Part 2 - Monitoring Metrics Script with Sleep Mechanism

This project aims to create a Bash script that monitors system metrics like CPU usage, memory usage, and disk space usage. The script will provide a user-friendly interface, allow continuous monitoring with a specified sleep interval, and extend its capabilities to monitor specific services like Nginx.

Task 1:

Implementing Basic Metrics Monitoring

Implementing Basic Metrics Monitoring Write a Bash script that monitors the CPU usage, memory usage, and disk space usage of the system. The script should display these metrics in a clear and organized manner, allowing users to interpret the data easily. The script should use the top, free, and df commands to fetch the metrics.

#!/bin/bash

# Function to monitor CPU usage
function monitor_cpu() {
  cpu_usage=$(top -bn1 | awk '/Cpu\(s\):/ {print $2 + $4}')
  echo "CPU Usage: $cpu_usage%"
}

# Function to monitor memory usage
function monitor_memory() {
  memory_usage=$(free | awk '/Mem:/ {printf "%.2f", $3/$2 * 100}')
  echo "Memory Usage: $memory_usage%"
}

# Function to monitor disk usage
function monitor_disk() {
  disk_usage=$(df -h --output=pcent / | awk 'NR==2 {print $1}')
  echo "Disk Usage: $disk_usage"
}

# Function to monitor running processes
function monitor_processes() {
  process_count=$(ps aux | wc -l)
  echo "Running Processes: $process_count"
}

# Main function
function main() {
  echo "System Monitoring Script"

  while true; do
    echo "--------------------"
    echo "System Metrics - $(date)"
    monitor_cpu
    monitor_memory
    monitor_disk
    monitor_processes
    sleep 5
  done
}

# Execute the main function
main

Task 2: User-Friendly Interface

Enhance the script by providing a user-friendly interface that allows users to interact with the script through the terminal. Display a simple menu with options to view the metrics and an option to exit the script.


#!/bin/bash

# Continuous loop for the menu
while true; do
    clear
    echo "Monitoring Script Menu:"
    echo "1. Display System Metrics"
    echo "2. Monitor a Specific Service"
    echo "3. Exit"
    read -p "Enter your choice: " choice

Task 3: Continuous Monitoring with Sleep

Introduce a loop in the script to allow continuous monitoring until the user chooses to exit. After displaying the metrics, add a "sleep" mechanism to pause the monitoring for a specified interval before displaying the metrics again. Allow the user to specify the sleep interval.

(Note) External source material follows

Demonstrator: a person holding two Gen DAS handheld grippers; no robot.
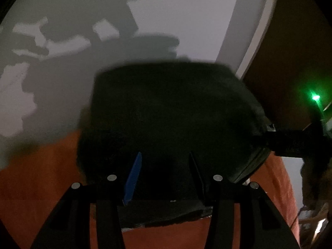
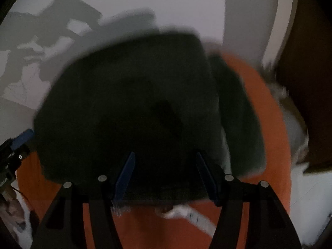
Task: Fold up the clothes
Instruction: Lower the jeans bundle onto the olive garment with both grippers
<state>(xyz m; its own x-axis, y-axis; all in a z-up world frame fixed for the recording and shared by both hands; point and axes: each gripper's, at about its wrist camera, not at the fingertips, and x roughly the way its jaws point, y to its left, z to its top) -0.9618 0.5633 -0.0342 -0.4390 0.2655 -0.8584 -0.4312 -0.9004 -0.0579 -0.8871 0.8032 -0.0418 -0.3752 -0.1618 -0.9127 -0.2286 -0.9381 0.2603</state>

 # Allow the user to specify the sleep interval
    read -p "Enter sleep interval in seconds (0 to exit): " sleep_interval

    # Exit the loop if sleep interval is 0
    if [ "$sleep_interval" -eq 0 ]; then
        echo "Exiting the script."
        exit 0
    fi

    # Sleep for the specified interval
    sleep "$sleep_interval"

Task 4: Monitoring a Specific Service

Extend the script to monitor a specific service Check if the service is running and display its status. If it is not running, provide an option for the user to start the service. Use the systemctl or appropriate command to check and control the service.

# Monitor a specific service
            clear
            read -p "Enter the name of the service to monitor: " service_name
            if systemctl is-active "$service_name" >/dev/null
         then
                echo "$service_name is running."
            else
                echo "$service_name is not running."
                read -p "Do you want to start $service_name? (y/n): " start_choice
                if [ "$start_choice" = "y" ]
                 then
                    sudo systemctl start "$service_name"
                    echo "Starting $service_name..."
                fi
            fi
            ;;

Task 5: Allow the User to Choose a Different Service

Modify the script to give the user the option to monitor a different service of their choice. Prompt the user to enter the name of the service they want to monitor, and display its status accordingly.

Task 6: Error Handling

Implement error handling in the script to handle scenarios where commands fail or inputs are invalid. Display meaningful error messages to guide users on what went wrong and how to fix it.

# Handle invalid input
echo "Invalid choice. Please select a valid option."
;;

Task 7: Documentation

Add comments within the script to explain the purpose of each function, variable, and section of the code. Provide a clear and concise README file explaining how to use the script, the available options, and the purpose of the script.

#!/bin/bash
# Function to display system metrics - CPU, Memory, Disk
display_metrics() {
    echo "----------------------------------------"
    echo "System Metrics - $(date)"
    echo "----------------------------------------"
    echo "CPU Usage:"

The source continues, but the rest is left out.